Stored items from a collection

= Beginning of Section =

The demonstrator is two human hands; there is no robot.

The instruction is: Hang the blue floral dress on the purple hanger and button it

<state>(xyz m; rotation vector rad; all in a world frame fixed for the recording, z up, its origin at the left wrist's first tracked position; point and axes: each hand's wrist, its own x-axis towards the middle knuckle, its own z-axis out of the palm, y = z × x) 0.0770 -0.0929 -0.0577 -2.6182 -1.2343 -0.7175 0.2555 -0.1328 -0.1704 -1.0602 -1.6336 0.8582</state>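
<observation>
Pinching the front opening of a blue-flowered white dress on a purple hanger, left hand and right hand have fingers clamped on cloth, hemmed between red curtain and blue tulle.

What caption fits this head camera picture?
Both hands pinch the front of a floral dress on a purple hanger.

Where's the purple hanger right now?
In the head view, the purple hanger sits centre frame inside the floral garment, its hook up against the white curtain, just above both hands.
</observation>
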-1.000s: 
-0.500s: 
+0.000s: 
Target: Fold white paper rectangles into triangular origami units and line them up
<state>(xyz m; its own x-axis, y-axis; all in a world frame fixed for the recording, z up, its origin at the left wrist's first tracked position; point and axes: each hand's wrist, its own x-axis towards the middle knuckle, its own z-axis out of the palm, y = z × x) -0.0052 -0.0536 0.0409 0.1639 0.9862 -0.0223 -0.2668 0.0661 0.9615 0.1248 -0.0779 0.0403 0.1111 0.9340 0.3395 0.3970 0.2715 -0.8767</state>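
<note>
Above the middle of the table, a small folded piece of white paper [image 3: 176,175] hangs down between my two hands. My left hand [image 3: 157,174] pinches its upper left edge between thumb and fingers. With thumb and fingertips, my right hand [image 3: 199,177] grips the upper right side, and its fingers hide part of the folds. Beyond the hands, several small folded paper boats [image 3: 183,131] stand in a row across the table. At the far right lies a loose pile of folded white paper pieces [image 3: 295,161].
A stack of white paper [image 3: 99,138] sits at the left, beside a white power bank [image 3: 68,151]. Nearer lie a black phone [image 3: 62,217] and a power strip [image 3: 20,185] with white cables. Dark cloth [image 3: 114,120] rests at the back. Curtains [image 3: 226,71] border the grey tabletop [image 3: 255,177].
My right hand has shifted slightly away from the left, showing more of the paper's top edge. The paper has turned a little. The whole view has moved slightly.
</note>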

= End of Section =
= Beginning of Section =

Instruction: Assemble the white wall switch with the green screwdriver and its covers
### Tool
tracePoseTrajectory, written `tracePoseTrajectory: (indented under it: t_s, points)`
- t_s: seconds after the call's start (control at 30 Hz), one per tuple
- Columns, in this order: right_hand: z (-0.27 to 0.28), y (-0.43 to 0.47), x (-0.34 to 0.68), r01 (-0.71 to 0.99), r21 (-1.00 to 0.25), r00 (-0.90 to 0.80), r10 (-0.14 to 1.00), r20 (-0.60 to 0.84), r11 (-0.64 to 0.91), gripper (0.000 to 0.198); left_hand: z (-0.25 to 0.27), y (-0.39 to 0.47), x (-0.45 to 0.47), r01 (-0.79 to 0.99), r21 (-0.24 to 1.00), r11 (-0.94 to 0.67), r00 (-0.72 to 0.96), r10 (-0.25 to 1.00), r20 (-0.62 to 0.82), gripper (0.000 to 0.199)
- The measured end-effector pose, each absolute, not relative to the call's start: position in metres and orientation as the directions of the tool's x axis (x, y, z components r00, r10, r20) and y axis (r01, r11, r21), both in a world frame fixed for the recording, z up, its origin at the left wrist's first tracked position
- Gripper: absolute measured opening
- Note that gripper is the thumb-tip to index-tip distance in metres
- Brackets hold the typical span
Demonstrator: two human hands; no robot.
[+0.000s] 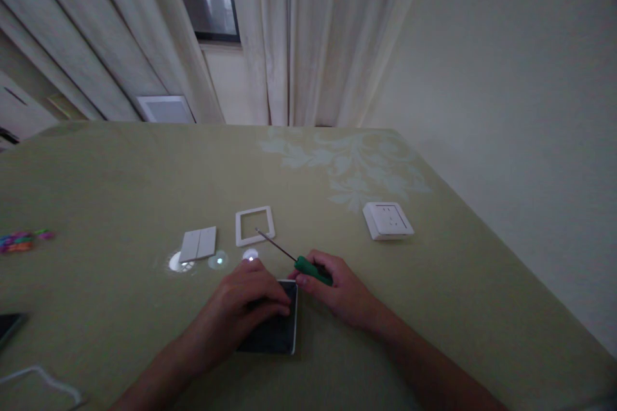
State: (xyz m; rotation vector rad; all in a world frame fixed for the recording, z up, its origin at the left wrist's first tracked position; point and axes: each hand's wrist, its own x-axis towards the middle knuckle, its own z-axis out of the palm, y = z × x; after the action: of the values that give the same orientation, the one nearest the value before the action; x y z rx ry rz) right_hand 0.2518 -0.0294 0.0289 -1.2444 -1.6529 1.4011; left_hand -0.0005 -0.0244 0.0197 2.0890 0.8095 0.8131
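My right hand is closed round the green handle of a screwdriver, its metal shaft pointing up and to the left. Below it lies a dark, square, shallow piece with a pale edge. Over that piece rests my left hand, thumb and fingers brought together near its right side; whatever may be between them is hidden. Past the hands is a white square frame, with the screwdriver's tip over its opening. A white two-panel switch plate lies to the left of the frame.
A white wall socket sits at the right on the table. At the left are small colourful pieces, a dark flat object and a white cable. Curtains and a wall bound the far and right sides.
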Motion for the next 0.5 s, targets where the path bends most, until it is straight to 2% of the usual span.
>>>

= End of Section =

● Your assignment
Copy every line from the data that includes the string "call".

● Written solution
- t_s: seconds after the call's start (control at 30 Hz), one per tuple
- The measured end-effector pose, each absolute, not relative to the call's start: position in metres and orientation as the directions of the tool's x axis (x, y, z components r00, r10, r20) and y axis (r01, r11, r21), both in a world frame fixed for the recording, z up, its origin at the left wrist's first tracked position

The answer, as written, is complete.